When I quit litigation for waitressing, I brought my killer instinct with me

Warning: Your Millennial Server May Be a Trial Lawyer

Please, don’t raise your voice and call me stupid when I bring you your lettuce wraps sans cashews.

Yes, I know you’re allergic to peanuts, not nut-nuts, but listen lady – okay, I get it, you were really looking forward to your cashews – but out of an abundance of caution the kitchen neglected putting them on your plate for reasons of cross-contamination, which, I would argue, meets the standard of a reasonably prudent establishment guarding against a civil lawsuit for your allergic reaction (gasp for air) …

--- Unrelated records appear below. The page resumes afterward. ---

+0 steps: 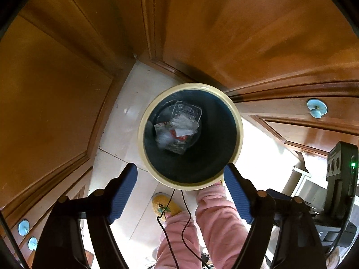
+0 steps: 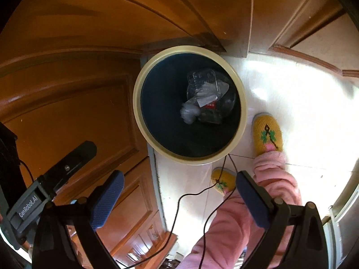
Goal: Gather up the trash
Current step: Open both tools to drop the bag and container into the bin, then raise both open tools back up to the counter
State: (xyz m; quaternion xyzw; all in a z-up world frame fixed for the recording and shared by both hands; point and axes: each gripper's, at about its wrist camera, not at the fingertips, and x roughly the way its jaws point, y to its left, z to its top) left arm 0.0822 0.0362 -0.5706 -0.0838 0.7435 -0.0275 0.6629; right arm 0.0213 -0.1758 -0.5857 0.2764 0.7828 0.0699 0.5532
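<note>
A round trash bin (image 1: pixel 239 132) with a cream rim and a dark inside stands on the pale tiled floor, seen from above in both wrist views (image 2: pixel 136 107). At its bottom lies trash (image 1: pixel 179 127): a clear plastic tray, crumpled clear wrap and a scrap with red print (image 2: pixel 205 96). My left gripper (image 1: pixel 180 174) hangs above the bin's near rim, open, with nothing between its blue pads (image 1: pixel 123 192). My right gripper (image 2: pixel 179 181) is also open and holds nothing; it hovers over the floor just short of the bin.
Wooden cabinet doors (image 1: pixel 56 94) enclose the bin at the back and the left, some with pale blue knobs (image 1: pixel 316 108). A person's pink-trousered legs (image 2: pixel 235 224) and yellow knitted slippers (image 2: pixel 268 134) stand beside the bin. Thin black cables (image 2: pixel 190 195) dangle below the grippers.
</note>
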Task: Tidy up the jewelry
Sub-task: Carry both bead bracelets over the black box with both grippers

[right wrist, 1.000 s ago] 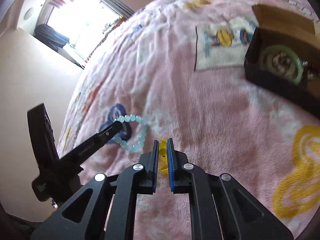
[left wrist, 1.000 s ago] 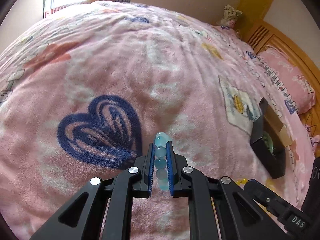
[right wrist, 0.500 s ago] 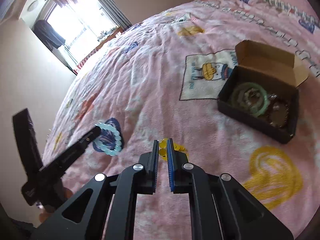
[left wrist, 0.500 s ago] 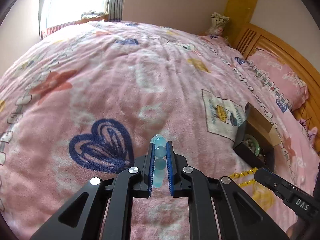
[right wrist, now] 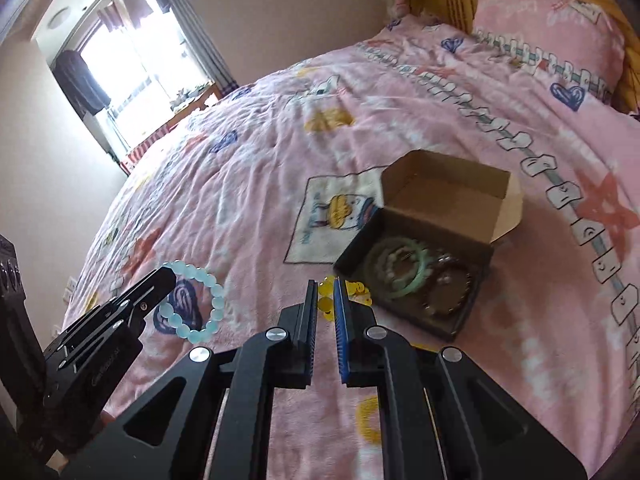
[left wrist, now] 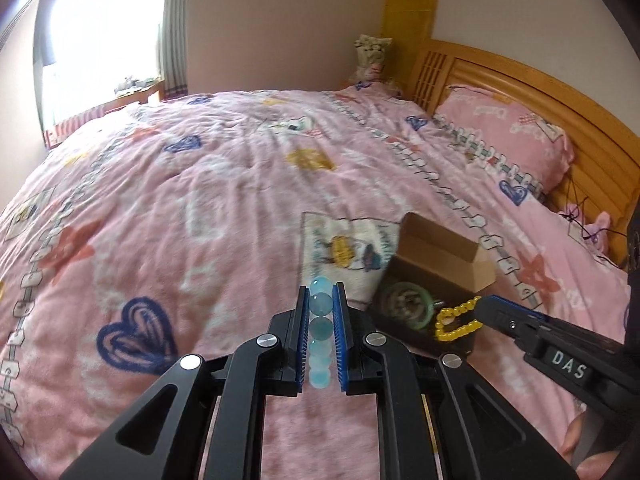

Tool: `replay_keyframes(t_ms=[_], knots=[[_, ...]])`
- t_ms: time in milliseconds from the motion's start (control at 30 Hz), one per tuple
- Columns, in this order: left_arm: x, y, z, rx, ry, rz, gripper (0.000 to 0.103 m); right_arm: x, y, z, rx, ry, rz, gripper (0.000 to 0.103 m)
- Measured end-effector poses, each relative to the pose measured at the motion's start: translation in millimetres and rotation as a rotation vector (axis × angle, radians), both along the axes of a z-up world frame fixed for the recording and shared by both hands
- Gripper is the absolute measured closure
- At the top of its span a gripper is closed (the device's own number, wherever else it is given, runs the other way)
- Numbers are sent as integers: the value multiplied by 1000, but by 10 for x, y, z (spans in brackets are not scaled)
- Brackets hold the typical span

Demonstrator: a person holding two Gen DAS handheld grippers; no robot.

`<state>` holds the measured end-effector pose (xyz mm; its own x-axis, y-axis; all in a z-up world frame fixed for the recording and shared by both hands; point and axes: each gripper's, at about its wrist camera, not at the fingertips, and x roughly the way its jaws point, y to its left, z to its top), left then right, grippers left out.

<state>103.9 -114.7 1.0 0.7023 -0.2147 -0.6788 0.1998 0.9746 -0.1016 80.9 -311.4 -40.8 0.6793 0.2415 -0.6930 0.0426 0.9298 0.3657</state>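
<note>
My left gripper [left wrist: 320, 300] is shut on a light blue bead bracelet [left wrist: 321, 332], held in the air above the pink bed; the bracelet also shows in the right wrist view [right wrist: 200, 300]. My right gripper [right wrist: 323, 292] is shut on a yellow bead bracelet [right wrist: 326, 304], also seen in the left wrist view [left wrist: 456, 320], close to the near edge of an open black box [right wrist: 416, 280]. The box holds a green bangle [right wrist: 400, 268] and a dark bead bracelet [right wrist: 448, 288]; its brown lid [right wrist: 448, 192] stands open behind.
The pink patterned blanket [left wrist: 200, 220] covers the whole bed. A pink pillow [left wrist: 508, 136] and wooden headboard [left wrist: 560, 92] lie at the far right. A window [left wrist: 100, 52] is at the far left.
Both grippers have risen and tilted up with their bracelets. The box has come nearer to the middle of both views, and the yellow bracelet now hangs close to it.
</note>
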Motion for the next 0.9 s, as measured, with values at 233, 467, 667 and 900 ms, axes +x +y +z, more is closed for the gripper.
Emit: replay_keyframes(t_ms=[233,467,667,900], knots=[[222,-528,-31,41,28,-35,90,176,-515,-29,57,-4,-41,94],[529,-977,-259,77,64,-96,90,495,-763,-226,83,3,-12,94],[728,-1091,-541,57,118,-97,90,668,-781,-443,77,10,4,93],[821,-1202,-815,77,152,-118,90,750,-820,-656,175,56,38,93]])
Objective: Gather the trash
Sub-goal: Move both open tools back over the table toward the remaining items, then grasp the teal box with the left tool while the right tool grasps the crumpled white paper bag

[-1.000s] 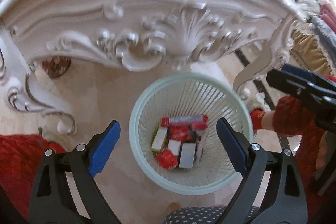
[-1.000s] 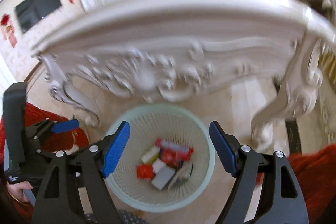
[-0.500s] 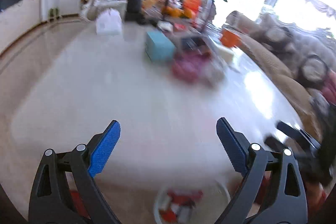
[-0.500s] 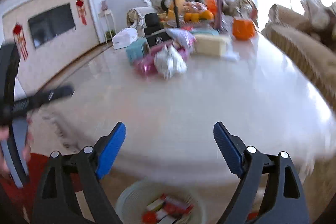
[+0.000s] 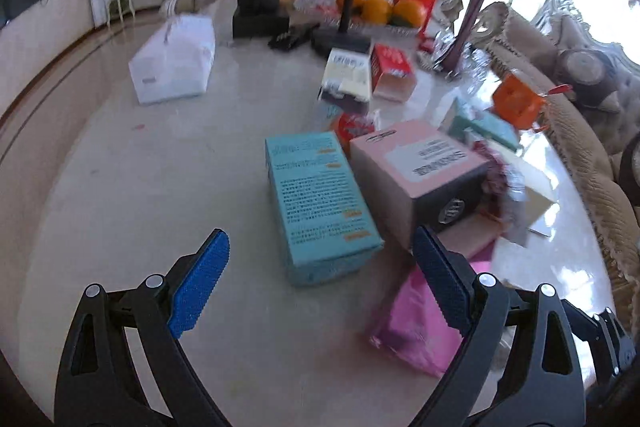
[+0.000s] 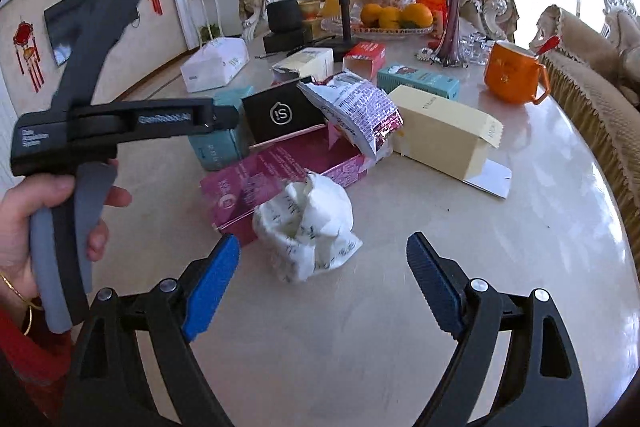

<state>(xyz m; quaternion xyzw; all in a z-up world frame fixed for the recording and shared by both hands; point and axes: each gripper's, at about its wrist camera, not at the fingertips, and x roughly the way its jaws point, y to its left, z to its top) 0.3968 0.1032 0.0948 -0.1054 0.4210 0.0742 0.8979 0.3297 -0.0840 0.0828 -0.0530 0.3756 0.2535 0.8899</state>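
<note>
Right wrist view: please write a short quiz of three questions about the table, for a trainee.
1. True or false: the right gripper is shut on the white wrapper.
2. Which thing stands nearest the vase? A. orange mug B. tissue pack C. white wrapper
3. Fill in: the purple snack bag lies partly over the open ______ box.

Key:
1. False. Its jaws are wide open, with nothing between them; the wrapper lies just ahead.
2. A.
3. Magenta.
</note>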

Trust me, you do not want to wake the dragon, the fire-breathing litigator inside me, your 5-foot-1-inch server.

Only three months ago I was burning down fortresses on behalf of my kingdom – one of British Columbia’s top trial law firms. But my roars started to produce only smoke, and my body became racked with psychosomatic symptoms, my neck and thoracic spine aching whenever I researched the “value” of a whiplash injury. I’ve always had hypochondriac tendencies – my mother hid the medical encyclopedia after I became convinced at 8 that I had diabetes, when I was merely suffering from moodiness and a full bladder – so reading about injuries all day was doing nothing positive for my health. I tried counselling. I tried crystals. The last option was to try quitting law: Worst-case scenario, I could waitress, right?

Cut to the present, and I’ve donned an apron in place of court robes. I conceal my identity, keeping my eyes lowered and my head bowed as I deliver fish and chips to tourists.

“Let me guess, you’re in school for something creative. Interior design?” asks a man tipsy on craft beer.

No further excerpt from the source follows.